* _Exercise description_:
Copy each line in the data that includes the word "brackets".

* _Dataset extract_:
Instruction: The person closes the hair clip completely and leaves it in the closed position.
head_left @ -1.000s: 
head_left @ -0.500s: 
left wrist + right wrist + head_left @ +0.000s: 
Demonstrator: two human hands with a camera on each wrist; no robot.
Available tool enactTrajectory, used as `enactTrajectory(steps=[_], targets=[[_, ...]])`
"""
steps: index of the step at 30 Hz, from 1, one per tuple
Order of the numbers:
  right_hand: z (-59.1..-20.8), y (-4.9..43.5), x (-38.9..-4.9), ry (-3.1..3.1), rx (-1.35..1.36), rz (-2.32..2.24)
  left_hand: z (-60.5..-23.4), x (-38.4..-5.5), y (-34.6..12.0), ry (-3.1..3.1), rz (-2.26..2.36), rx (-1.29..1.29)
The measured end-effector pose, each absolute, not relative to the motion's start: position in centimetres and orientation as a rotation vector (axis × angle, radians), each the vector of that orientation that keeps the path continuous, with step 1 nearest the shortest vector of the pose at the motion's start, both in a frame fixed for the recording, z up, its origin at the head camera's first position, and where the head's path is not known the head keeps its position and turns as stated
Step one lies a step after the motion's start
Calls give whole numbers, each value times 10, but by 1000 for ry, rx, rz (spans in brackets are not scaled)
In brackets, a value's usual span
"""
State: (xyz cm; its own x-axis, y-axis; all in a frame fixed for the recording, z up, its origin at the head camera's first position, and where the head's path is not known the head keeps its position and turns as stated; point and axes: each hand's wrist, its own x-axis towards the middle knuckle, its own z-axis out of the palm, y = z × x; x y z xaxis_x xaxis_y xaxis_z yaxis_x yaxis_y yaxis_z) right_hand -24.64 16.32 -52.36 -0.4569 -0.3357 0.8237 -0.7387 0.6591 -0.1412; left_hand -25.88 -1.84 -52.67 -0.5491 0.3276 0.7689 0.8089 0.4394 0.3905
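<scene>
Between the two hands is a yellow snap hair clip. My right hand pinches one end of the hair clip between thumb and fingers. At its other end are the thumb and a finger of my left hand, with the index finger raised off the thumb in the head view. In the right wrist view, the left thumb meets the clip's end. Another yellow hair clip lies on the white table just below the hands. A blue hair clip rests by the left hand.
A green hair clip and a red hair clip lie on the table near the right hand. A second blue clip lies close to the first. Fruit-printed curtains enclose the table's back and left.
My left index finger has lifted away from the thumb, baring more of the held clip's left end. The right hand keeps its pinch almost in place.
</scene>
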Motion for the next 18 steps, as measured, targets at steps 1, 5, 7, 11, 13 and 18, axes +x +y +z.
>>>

* _Expected answer_:
Calls give whole numbers, each value times 10, but by 1000 for ry, rx, rz (spans in brackets are not scaled)
In brackets, a value's usual span

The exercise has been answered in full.